In an ideal world, 100% yes.
In our world, where every now and again a crazy power-hungry dictator appears and wages a war against a weaker country and is killing civilians - unfortunately it's a comfort we can't afford.
No, if you sell sex, lots of societies will punish you. Selling or renting your body otherwise -- which a very large share of jobs involve just as much as sex work does -- is otherwise lauded.
> Thats fine, societies have all sorts of norms we all need to learn.
Lots of norms that societies have or historically have had would be better eliminated. That something is an existing norm isn't an argument in favor of it being a norm.
Considering the risk are bodily harm, there is some similarity to the risks of bodily harm that some sex workers take, and far more frequently, than soldiers. STDs, violent guys, etc etc.
> but for hard work
Do sex workers not work hard (pun potentially intended)? I don't see society praising them for their hard work and the risks they take.
With the risk of being political, I see nothing "defensive" or moral about the military, even in the most advanced nations that are supposedly paragons of human rights.

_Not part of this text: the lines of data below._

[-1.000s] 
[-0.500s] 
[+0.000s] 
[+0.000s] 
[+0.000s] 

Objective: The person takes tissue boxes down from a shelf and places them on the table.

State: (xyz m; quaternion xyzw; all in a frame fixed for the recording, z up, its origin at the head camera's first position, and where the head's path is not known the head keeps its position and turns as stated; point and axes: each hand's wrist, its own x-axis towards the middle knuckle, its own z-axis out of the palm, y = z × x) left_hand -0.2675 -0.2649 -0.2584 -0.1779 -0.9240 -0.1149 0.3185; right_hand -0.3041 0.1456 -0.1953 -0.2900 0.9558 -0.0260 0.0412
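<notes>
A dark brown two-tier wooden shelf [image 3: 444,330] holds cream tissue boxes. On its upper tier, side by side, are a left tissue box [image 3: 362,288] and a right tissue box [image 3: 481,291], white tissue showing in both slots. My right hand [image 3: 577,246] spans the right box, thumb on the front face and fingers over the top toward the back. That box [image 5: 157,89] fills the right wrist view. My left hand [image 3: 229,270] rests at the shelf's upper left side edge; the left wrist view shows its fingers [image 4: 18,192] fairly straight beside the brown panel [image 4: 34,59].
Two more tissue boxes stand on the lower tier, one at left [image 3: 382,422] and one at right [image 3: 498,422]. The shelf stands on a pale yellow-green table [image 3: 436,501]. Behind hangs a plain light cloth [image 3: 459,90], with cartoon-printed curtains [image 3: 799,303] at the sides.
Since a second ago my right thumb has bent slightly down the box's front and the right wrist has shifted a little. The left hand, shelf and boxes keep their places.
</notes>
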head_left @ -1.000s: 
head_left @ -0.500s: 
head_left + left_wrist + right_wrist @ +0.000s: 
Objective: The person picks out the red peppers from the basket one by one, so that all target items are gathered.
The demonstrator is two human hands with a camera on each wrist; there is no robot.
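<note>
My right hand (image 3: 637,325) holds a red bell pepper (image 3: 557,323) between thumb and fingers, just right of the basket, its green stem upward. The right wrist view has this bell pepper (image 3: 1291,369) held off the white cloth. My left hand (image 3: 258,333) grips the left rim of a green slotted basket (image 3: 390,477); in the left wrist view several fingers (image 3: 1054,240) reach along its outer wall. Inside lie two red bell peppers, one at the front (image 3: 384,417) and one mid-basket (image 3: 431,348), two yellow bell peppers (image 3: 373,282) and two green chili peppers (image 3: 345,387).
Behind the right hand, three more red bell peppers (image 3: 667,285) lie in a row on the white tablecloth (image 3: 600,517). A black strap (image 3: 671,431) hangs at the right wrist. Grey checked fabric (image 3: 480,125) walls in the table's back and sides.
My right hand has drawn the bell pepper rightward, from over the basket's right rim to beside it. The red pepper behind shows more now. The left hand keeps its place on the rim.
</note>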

Take the "dictator attacks weaker country" narrative. The NATO defensive alliance fits this narrative by providing weapons and military training to weaker Ukraine so it can defend itself against the aggression of bigger Russia. On the other hand, the same defensive alliance has no scruples to providing weapons to Israel so it can wipe out and cause immense suffering and casualties to Palestine, a weaker nation.
Which brings me to my conclusion that there is nothing inherently moral about the army, it's just a blunt instrument to do the government's bidding. Hence, I don't see military as our "protectors", but as the government's institutionalized thugs. I also don't see a reason for them to be lauded for their actions, as their actions are often immoral and sinister. I am talking things like the military secrets Assange unveiled, or the illegal treatment of prisoners in Guantanamo, or the sometimes indiscriminate bombings of civilians to hit 1 potential target.
And since they are not protecting me but the government's interests, I don't see a need to thank them for their service more than I see the need to thank bouncers at a disco I don't own for theirs.